◆ Required action:
Give the count of lines in the entries that include "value", and write nothing besides it.

◆ Provided records:
···

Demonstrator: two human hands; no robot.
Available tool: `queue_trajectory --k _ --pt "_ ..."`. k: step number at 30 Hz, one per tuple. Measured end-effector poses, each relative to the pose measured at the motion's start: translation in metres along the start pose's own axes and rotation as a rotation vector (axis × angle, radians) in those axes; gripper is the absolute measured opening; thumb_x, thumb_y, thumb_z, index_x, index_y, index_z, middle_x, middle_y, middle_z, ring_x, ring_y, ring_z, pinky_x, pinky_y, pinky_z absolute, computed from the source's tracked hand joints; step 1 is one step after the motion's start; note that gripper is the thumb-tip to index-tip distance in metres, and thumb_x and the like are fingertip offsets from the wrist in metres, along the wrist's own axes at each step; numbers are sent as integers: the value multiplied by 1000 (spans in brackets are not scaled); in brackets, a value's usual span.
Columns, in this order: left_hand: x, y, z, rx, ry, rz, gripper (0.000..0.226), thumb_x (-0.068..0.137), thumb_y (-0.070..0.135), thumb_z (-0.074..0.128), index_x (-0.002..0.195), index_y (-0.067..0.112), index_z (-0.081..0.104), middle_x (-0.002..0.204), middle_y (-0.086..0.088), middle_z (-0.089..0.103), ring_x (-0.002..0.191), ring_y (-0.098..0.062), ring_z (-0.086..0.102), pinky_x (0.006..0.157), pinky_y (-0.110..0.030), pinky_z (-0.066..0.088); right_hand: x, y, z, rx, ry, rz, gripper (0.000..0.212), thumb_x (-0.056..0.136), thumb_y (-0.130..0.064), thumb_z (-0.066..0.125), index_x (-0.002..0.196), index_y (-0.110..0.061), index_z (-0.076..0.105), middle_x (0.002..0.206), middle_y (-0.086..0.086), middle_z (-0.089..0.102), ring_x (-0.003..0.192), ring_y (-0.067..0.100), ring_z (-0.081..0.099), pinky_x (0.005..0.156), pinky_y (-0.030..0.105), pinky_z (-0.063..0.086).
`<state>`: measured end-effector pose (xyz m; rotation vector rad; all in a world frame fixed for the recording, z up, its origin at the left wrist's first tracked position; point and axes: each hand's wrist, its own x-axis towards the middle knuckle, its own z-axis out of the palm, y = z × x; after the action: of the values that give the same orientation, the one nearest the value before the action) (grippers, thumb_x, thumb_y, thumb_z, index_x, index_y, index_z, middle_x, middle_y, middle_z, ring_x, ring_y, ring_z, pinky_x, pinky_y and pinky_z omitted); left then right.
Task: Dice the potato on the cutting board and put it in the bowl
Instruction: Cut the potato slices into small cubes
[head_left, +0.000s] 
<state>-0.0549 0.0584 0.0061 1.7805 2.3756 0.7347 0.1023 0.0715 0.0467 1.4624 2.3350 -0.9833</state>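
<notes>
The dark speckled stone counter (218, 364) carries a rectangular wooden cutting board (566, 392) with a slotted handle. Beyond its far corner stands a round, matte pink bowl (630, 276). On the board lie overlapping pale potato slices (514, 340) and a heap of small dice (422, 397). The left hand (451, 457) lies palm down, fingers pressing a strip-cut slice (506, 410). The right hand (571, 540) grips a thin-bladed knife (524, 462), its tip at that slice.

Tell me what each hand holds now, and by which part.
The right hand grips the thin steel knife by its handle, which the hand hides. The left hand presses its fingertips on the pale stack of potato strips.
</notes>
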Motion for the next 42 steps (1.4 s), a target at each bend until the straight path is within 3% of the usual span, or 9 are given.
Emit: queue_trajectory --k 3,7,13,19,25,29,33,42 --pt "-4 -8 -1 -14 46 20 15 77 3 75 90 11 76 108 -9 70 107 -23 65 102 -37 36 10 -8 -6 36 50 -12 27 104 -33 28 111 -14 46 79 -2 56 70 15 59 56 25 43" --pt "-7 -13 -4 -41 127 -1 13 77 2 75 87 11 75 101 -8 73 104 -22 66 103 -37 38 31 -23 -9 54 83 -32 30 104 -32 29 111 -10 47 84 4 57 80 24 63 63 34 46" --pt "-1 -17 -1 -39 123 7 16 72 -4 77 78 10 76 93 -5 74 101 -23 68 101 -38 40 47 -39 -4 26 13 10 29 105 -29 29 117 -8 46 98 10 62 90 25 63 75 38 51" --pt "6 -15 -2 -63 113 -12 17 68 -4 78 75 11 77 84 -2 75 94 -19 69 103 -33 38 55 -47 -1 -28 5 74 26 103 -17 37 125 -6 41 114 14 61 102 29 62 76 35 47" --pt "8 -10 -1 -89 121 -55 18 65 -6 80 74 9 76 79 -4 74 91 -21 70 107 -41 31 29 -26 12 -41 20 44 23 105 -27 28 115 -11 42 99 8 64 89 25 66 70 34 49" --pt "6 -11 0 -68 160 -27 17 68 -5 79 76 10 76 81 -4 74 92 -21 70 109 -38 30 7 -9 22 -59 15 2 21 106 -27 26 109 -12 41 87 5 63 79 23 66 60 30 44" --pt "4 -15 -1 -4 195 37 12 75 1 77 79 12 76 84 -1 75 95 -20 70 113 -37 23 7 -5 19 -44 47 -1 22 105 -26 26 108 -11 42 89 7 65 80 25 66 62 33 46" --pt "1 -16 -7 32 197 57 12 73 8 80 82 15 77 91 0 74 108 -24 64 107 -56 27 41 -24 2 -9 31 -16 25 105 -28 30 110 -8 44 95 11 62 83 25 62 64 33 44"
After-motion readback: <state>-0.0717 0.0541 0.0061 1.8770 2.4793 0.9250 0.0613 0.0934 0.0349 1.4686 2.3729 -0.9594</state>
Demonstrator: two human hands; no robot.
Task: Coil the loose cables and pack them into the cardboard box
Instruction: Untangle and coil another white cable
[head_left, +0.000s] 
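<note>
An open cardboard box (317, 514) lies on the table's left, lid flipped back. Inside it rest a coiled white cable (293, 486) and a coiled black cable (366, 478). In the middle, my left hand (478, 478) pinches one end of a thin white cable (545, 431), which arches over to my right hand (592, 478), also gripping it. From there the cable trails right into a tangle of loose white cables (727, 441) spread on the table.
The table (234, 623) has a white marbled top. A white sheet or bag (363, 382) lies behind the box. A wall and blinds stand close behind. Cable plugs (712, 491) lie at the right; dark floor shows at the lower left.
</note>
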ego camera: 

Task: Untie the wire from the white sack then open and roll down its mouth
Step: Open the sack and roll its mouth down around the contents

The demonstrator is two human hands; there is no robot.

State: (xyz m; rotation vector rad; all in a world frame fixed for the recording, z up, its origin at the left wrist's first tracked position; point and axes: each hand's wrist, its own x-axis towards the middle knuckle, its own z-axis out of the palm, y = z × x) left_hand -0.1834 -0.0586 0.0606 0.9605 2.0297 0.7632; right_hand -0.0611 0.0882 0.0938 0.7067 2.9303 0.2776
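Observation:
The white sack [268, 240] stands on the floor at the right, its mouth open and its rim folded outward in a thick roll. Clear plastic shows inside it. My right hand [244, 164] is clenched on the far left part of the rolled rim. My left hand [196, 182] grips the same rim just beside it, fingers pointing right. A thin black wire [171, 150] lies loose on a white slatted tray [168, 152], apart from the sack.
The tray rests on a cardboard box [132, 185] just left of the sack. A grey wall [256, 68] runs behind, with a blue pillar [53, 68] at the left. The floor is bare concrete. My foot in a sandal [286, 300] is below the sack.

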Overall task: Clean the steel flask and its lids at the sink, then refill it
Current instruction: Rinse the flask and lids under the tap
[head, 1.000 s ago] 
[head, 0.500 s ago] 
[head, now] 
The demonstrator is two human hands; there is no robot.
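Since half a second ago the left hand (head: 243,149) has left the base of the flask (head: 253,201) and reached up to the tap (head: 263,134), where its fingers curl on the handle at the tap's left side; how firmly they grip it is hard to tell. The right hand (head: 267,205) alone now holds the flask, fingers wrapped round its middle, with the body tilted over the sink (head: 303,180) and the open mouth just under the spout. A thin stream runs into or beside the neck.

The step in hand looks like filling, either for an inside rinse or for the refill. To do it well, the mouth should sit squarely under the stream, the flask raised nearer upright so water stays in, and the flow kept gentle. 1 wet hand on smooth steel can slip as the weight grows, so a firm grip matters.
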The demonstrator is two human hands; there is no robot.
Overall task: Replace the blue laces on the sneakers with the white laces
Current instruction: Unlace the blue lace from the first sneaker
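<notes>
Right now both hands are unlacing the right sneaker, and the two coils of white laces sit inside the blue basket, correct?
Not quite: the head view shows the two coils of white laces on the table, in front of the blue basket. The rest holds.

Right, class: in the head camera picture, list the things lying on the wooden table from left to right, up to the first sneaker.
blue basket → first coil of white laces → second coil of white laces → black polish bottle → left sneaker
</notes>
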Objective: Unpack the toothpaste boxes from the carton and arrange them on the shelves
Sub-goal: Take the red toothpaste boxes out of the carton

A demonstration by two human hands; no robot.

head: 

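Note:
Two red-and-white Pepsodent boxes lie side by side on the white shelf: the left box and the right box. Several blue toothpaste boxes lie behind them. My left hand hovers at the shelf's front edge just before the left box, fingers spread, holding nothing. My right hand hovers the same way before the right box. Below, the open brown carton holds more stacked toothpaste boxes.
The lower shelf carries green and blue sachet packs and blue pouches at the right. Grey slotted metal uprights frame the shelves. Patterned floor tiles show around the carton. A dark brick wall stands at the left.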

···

◆ Solution to this task:
2